Write out the whole listing word for word.

<<<<

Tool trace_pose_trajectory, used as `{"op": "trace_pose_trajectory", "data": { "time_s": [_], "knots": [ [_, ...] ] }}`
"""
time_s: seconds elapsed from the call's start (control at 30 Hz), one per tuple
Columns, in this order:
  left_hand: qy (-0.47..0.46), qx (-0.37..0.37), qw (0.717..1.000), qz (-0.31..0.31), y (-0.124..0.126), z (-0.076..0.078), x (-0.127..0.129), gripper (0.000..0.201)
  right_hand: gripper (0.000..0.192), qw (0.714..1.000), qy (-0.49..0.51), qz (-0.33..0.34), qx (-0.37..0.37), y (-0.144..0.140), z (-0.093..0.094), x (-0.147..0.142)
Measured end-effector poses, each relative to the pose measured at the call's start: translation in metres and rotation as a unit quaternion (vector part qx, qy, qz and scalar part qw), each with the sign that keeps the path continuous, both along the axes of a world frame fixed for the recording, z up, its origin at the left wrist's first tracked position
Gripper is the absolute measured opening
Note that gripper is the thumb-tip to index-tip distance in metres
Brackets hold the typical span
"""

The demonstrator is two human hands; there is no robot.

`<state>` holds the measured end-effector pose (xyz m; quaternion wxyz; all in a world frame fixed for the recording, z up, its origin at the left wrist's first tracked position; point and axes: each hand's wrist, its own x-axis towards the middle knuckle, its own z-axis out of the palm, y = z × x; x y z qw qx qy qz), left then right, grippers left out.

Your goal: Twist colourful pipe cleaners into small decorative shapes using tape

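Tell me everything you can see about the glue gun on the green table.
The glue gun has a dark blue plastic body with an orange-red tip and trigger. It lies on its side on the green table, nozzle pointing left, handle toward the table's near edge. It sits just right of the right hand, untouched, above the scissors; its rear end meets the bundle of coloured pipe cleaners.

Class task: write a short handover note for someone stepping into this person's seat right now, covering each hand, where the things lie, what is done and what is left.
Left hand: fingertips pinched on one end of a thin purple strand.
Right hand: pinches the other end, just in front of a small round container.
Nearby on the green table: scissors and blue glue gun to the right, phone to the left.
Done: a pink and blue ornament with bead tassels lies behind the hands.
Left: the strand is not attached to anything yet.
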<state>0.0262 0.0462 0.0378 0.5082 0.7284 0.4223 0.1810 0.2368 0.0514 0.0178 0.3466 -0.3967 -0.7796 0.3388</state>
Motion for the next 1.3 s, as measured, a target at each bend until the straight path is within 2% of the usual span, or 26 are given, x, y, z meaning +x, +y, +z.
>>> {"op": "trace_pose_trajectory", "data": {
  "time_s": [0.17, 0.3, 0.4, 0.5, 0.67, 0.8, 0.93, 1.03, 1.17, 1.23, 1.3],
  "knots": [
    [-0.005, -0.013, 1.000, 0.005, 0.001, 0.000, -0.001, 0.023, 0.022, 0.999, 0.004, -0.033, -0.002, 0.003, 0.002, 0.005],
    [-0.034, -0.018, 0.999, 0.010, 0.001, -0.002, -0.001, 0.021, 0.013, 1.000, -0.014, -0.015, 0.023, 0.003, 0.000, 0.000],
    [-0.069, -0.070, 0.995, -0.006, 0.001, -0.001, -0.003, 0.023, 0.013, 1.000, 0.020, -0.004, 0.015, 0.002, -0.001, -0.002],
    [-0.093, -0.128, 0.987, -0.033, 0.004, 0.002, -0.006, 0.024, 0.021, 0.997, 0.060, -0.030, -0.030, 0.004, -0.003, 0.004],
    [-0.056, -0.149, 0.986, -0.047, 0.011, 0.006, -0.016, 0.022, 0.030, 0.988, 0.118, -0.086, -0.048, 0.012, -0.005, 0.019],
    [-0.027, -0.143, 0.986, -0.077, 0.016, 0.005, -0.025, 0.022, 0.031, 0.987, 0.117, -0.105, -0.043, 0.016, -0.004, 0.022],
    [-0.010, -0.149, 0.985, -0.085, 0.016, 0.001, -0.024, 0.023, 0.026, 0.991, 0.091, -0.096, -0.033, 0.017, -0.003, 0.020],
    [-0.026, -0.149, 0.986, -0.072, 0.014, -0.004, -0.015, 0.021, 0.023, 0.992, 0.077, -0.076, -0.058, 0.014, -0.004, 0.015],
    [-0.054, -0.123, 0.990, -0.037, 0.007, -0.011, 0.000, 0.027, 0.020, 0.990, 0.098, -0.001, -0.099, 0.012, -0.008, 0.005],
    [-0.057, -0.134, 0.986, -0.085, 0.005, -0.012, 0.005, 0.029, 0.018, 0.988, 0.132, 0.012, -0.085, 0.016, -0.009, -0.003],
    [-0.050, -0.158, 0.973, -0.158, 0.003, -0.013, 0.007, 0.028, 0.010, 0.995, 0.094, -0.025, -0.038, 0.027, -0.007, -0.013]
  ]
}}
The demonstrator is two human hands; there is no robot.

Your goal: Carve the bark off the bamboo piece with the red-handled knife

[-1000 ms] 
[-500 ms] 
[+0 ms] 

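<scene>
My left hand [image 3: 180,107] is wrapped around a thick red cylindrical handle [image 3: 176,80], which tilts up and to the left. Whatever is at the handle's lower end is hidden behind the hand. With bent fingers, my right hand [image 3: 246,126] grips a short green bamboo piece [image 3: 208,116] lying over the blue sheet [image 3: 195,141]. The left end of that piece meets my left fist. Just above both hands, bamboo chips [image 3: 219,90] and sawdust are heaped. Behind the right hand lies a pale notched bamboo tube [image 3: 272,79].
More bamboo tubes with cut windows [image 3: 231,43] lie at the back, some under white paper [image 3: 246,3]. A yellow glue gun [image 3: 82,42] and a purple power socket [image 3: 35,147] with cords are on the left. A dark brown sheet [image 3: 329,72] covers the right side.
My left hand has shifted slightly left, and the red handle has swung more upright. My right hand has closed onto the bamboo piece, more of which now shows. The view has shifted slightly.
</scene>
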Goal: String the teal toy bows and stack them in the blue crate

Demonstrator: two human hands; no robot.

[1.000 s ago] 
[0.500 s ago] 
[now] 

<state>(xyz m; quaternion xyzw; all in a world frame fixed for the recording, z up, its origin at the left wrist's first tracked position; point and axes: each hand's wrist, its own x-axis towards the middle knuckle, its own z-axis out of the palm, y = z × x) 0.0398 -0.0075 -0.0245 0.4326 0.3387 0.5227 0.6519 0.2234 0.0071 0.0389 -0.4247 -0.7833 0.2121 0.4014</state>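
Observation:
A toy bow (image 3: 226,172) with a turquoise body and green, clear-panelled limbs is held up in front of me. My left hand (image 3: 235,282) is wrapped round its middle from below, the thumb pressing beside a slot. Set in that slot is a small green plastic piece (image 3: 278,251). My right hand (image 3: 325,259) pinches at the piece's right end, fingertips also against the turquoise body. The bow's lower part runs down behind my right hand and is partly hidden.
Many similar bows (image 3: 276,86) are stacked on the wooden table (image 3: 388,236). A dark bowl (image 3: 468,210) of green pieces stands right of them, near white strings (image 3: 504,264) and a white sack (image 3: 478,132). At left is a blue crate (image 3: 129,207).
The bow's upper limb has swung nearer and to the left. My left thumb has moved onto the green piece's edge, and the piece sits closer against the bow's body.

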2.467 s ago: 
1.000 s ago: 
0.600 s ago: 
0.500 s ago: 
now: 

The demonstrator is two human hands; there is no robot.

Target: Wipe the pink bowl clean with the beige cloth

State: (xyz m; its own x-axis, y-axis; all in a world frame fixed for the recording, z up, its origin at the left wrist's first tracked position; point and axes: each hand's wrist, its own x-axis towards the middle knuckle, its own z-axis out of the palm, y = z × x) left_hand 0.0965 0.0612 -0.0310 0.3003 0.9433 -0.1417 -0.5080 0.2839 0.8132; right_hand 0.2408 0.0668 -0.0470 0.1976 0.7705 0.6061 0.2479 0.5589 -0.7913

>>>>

## RESULT OF THIS TASK
Tool trace_pose_trajectory, used as `{"op": "trace_pose_trajectory", "data": { "time_s": [_], "knots": [ [_, ...] ] }}`
"""
time_s: seconds elapsed from the call's start (control at 30 Hz), one per tuple
Columns, in this order:
  left_hand: qy (-0.47..0.46), qx (-0.37..0.37), qw (0.717..1.000), qz (-0.31..0.31), y (-0.124..0.126), z (-0.076..0.078), x (-0.127..0.129), gripper (0.000..0.201)
  right_hand: gripper (0.000..0.192), qw (0.714..1.000), qy (-0.49..0.51), qz (-0.33..0.34), qx (-0.37..0.37), y (-0.144..0.140), z (-0.093..0.094), x (-0.147..0.142)
Measured end-effector poses, each relative to the pose measured at the call's start: translation in metres and rotation as a unit quaternion (vector part qx, qy, qz and scalar part qw), each with the sign that keeps the path continuous, both along the axes of a world frame fixed for the recording, z up, its origin at the left wrist's first tracked position
Gripper is the absolute measured opening
Note that gripper is the thumb-tip to index-tip distance in metres
Brackets hold the typical span
"""

The demonstrator is two human hands; there is no robot.

`<state>` holds the measured end-effector pose (xyz m; quaternion wxyz; all in a world frame fixed for the recording, z up, its origin at the left wrist's first tracked position; point and axes: each hand's wrist, its own x-axis towards the middle knuckle, its own z-axis out of the palm, y = z × x; x y z qw qx qy qz), left then right, grippers left out.

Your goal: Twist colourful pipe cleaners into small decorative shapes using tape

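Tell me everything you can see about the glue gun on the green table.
The glue gun has a dark blue plastic body with an orange-red tip and trigger. It lies on its side on the green table, nozzle pointing left, handle toward the table's near edge. It sits just right of the right hand, untouched, above the scissors; its rear end meets the bundle of coloured pipe cleaners.

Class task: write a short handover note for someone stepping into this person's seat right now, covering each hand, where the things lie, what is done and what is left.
Left hand: fingertips pinched on one end of a thin purple strand.
Right hand: pinches the other end, just in front of a small round container.
Nearby on the green table: scissors and blue glue gun to the right, phone to the left.
Done: a pink and blue ornament with bead tassels lies behind the hands.
Left: the strand is not attached to anything yet.
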<state>0.0262 0.0462 0.0378 0.5082 0.7284 0.4223 0.1810 0.2368 0.0514 0.0178 0.3466 -0.3967 -0.7796 0.3388</state>
Motion for the next 1.3 s, as measured, a target at each bend until the straight path is within 2% of the usual span, or 26 are given, x, y, z meaning +x, +y, +z.
>>> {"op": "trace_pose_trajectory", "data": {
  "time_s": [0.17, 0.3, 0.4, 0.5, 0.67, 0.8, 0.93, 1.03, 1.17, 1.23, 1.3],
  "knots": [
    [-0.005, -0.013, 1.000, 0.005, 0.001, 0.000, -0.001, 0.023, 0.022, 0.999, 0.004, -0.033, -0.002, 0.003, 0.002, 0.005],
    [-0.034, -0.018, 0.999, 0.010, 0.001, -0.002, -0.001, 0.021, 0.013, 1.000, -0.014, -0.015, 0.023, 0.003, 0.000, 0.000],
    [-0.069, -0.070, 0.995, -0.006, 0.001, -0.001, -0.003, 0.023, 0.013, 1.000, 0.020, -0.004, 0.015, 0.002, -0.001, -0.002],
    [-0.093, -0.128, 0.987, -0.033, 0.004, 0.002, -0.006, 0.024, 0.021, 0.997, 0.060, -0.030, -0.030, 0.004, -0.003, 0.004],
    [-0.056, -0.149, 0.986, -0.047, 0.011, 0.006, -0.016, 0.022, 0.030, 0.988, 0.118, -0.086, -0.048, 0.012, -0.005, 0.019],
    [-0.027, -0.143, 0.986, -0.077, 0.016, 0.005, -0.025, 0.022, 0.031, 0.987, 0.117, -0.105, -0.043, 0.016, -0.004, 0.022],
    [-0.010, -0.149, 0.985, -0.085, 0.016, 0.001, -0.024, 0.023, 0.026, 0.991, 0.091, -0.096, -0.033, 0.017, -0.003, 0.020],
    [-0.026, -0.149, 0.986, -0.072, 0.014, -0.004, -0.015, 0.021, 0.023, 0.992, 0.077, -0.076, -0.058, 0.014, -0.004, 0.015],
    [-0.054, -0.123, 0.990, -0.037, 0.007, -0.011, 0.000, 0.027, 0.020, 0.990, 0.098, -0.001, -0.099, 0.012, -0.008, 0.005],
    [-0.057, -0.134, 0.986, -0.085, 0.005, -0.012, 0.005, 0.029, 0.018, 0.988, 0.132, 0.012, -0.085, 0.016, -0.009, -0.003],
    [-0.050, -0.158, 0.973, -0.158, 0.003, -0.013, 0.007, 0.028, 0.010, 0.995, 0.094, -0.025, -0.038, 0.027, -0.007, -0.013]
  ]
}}
The demonstrator is two human hands; there is no robot.

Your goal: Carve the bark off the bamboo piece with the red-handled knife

[-1000 ms] 
[-500 ms] 
[+0 ms] 

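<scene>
My left hand [image 3: 180,107] is wrapped around a thick red cylindrical handle [image 3: 176,80], which tilts up and to the left. Whatever is at the handle's lower end is hidden behind the hand. With bent fingers, my right hand [image 3: 246,126] grips a short green bamboo piece [image 3: 208,116] lying over the blue sheet [image 3: 195,141]. The left end of that piece meets my left fist. Just above both hands, bamboo chips [image 3: 219,90] and sawdust are heaped. Behind the right hand lies a pale notched bamboo tube [image 3: 272,79].
More bamboo tubes with cut windows [image 3: 231,43] lie at the back, some under white paper [image 3: 246,3]. A yellow glue gun [image 3: 82,42] and a purple power socket [image 3: 35,147] with cords are on the left. A dark brown sheet [image 3: 329,72] covers the right side.
My left hand has shifted slightly left, and the red handle has swung more upright. My right hand has closed onto the bamboo piece, more of which now shows. The view has shifted slightly.
</scene>
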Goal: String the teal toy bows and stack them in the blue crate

Demonstrator: two human hands; no robot.

[1.000 s ago] 
[0.500 s ago] 
[now] 

<state>(xyz m; quaternion xyzw; all in a world frame fixed for the recording, z up, its origin at the left wrist's first tracked position; point and axes: each hand's wrist, its own x-axis towards the middle knuckle, its own z-axis out of the palm, y = z × x) 0.0398 -0.0075 -0.0245 0.4326 0.3387 0.5227 0.6519 0.2234 0.0071 0.0389 -0.4247 -0.7833 0.2121 0.4014</state>
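Observation:
A toy bow (image 3: 226,172) with a turquoise body and green, clear-panelled limbs is held up in front of me. My left hand (image 3: 235,282) is wrapped round its middle from below, the thumb pressing beside a slot. Set in that slot is a small green plastic piece (image 3: 278,251). My right hand (image 3: 325,259) pinches at the piece's right end, fingertips also against the turquoise body. The bow's lower part runs down behind my right hand and is partly hidden.
Many similar bows (image 3: 276,86) are stacked on the wooden table (image 3: 388,236). A dark bowl (image 3: 468,210) of green pieces stands right of them, near white strings (image 3: 504,264) and a white sack (image 3: 478,132). At left is a blue crate (image 3: 129,207).
The bow's upper limb has swung nearer and to the left. My left thumb has moved onto the green piece's edge, and the piece sits closer against the bow's body.
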
2.467 s ago: 
1.000 s ago: 
0.600 s ago: 
0.500 s ago: 
now: 

The demonstrator is two human hands; there is no robot.

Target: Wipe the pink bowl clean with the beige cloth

State: (xyz m; its own x-axis, y-axis; all in a world frame fixed for the recording, z up, its origin at the left wrist's first tracked position; point and axes: each hand's wrist, its own x-axis towards the middle knuckle, its own z-axis out of the palm, y = z × x) left_hand 0.0965 0.0612 -0.0310 0.3003 0.9433 -0.1417 -0.5080 0.2839 0.8132; right_hand 0.2408 0.0668 -0.0470 0.1976 0.7705 0.6061 0.2479 0.5589 -0.7913

There's no more to the answer.